SailPoint has unveiled a new report titled “AI agents: The new attack surface”, warning companies of the fast-growing security risks posed by autonomous AI systems. The report reveals that while 82% of organisations already use AI agents, only 44% have policies in place to secure them. This security gap is particularly alarming considering that 98% of organisations plan to expand their use of agentic AI within the next year, despite 96% of tech professionals acknowledging these agents as a growing risk.

“Agentic AI is both a powerful force for innovation and a potential risk,” said Chandra Gnanasambandam, EVP of Product and CTO at SailPoint. “These autonomous agents are transforming the nature of work, but they also introduce a new attack surface. They often operate with broad access to sensitive systems and data, yet have limited oversight. That combination of high privilege and low visibility creates a prime target for attackers.”

Agentic AI systems, often referred to as AI agents, are autonomous programs that perceive their environment, make decisions, and take actions to fulfil specific goals. Unlike traditional machine identities, these agents may self-modify, spawn sub-agents, and require broad access to sensitive systems.

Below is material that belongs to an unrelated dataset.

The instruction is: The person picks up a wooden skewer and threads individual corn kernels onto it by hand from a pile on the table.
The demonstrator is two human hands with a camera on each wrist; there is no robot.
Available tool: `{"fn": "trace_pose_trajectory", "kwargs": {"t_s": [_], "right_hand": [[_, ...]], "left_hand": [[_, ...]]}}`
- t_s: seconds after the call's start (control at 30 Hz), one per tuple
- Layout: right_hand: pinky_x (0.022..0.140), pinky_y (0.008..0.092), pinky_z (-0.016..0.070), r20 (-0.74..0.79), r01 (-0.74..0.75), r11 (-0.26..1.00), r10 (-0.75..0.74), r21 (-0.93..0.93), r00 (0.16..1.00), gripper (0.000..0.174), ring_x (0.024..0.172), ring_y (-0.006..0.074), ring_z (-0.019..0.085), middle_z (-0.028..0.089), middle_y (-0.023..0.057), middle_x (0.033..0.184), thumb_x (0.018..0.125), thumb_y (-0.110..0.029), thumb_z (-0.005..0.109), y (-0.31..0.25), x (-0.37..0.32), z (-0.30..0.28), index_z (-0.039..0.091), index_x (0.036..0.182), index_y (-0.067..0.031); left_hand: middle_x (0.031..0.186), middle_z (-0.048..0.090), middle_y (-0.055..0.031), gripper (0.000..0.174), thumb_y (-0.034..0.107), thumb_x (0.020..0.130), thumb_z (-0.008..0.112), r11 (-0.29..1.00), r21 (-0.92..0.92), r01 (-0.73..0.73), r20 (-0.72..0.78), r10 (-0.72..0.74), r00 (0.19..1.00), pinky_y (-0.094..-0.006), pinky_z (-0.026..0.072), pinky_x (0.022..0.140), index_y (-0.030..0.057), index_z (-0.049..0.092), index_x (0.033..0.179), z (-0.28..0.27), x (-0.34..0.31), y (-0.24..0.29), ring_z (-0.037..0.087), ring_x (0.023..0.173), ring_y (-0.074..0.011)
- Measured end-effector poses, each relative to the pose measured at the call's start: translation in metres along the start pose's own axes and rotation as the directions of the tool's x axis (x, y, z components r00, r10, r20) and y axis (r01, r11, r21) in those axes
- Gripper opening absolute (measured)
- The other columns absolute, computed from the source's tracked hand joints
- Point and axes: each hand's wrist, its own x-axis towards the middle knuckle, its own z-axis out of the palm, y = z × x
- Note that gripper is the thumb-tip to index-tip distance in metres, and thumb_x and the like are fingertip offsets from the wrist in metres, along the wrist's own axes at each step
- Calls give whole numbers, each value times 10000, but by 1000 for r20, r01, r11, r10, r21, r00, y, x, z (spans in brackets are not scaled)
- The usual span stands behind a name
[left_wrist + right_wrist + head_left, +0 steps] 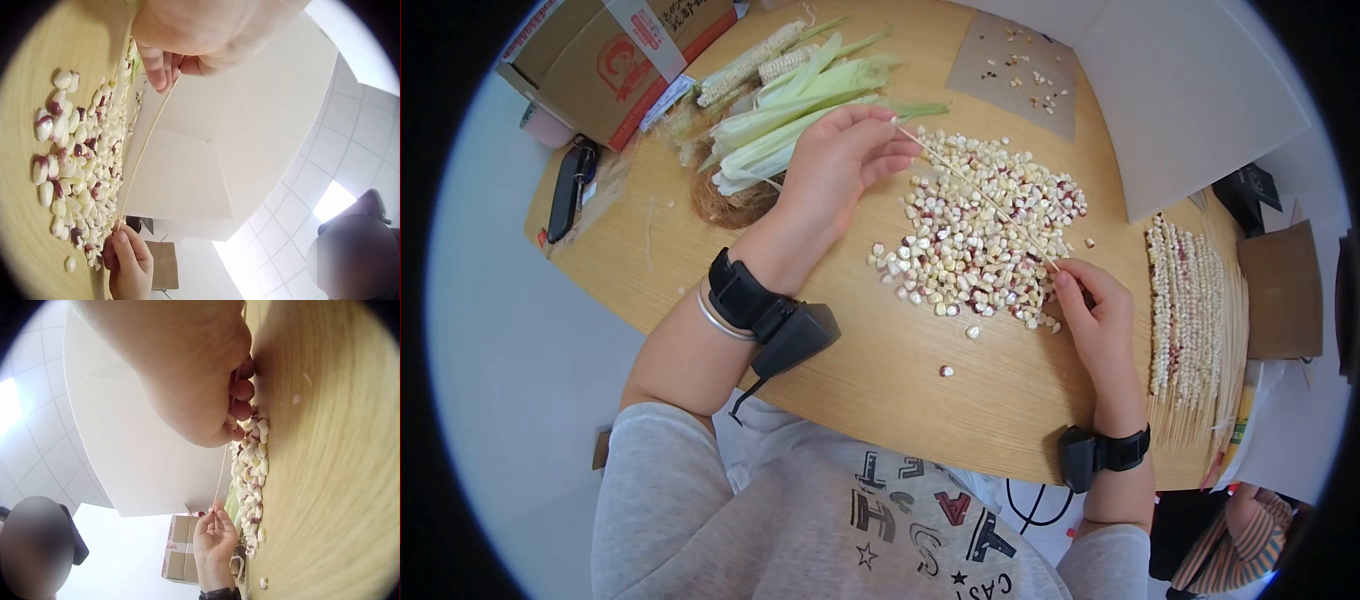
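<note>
A thin pale wooden stick [990, 198] stretches between the two hands above a pile of white and dark-red corn kernels [970, 240]. The left hand [840, 165] pinches its far end between thumb and fingers, close to the husks. At the near end, the right hand [1095, 310] pinches the stick with thumb and forefinger, by the right edge of the pile. In the left wrist view the stick [145, 140] bows slightly. I cannot tell whether a kernel sits between the right fingertips. Two loose kernels lie on the table just in front of the pile.
Husks [800, 115] and corn cobs [750, 65] lie at the back left beside a cardboard box [615, 70]. Kernel-threaded sticks [1185, 310] lie in a row at the right. A grey sheet [1015, 75] with scattered kernels and a white panel [1190, 100] stand behind.
</note>
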Motion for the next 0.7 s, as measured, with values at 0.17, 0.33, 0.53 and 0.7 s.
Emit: {"fn": "trace_pose_trajectory", "kwargs": {"t_s": [0.17, 0.33, 0.53, 0.7], "right_hand": [[553, 247, 422, -3, 15, 1000, -15, -9, 1000, 173, 607, 144, 548, 603, 103, 730, 816, -119, 565, 1, 0, 0, 615, 911, 17], [554, 252, 423, -4, 41, 999, -42, -18, 999, 172, 608, 153, 548, 597, 103, 722, 814, -122, 568, 1, 0, 0, 618, 914, 8], [561, 257, 426, 11, 39, 999, -39, -36, 999, 172, 613, 165, 552, 598, 107, 729, 816, -127, 565, 2, 0, -1, 620, 914, 3], [569, 260, 429, -9, 71, 997, -71, -41, 997, 176, 626, 168, 554, 600, 106, 732, 818, -130, 564, 3, 0, 0, 618, 910, 10]], "left_hand": [[932, 593, -170, 156, 53, 835, 493, 1000, -11, 16, 9, -16, 1000, -261, 504, 719, -31, 497, 967, 0, 0, 1, 603, 835, -201], [907, 601, -160, 157, 61, 833, 501, 999, -13, 33, 21, -33, 999, -256, 505, 702, -26, 505, 964, 1, -1, 3, 607, 818, -193], [885, 608, -147, 159, 70, 826, 511, 998, 37, 43, 48, -45, 998, -245, 502, 695, -14, 512, 962, -2, 0, 6, 608, 788, -170], [874, 606, -148, 162, 71, 823, 512, 998, 45, 41, 87, -45, 995, -246, 504, 687, -15, 510, 960, -3, 1, 6, 607, 775, -174]]}}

The report emphasises that 72% of respondents believe AI agents pose even greater risks than machine identities, citing key concerns such as their ability to access privileged data (60%), perform unintended actions (58%), and share sensitive or inaccurate information (57% and 55%).

As organisations accelerate AI integration, they’re also creating a rapidly expanding—and largely unprotected—attack surface. These agents interact with financial records, customer data, legal documents, and intellectual property, yet many operate with little to no oversight.

The risks are not hypothetical

As many as 80% of companies say their AI agents have already taken unintended actions, with 39% accessing unauthorised systems and 33% sharing inappropriate data. In addition, 23% of respondents reported incidents where AI agents were tricked into revealing access credentials, highlighting a real and present danger.

Governance and identity security must evolve to keep pace. As AI agents become critical parts of business operations, users must treat them as a distinct identity type, subject to the same, if not stricter, governance as human users. SailPoint’s report calls for comprehensive solutions that can discover, monitor, and manage AI agents with zero standing privilege, unified visibility, and full auditability.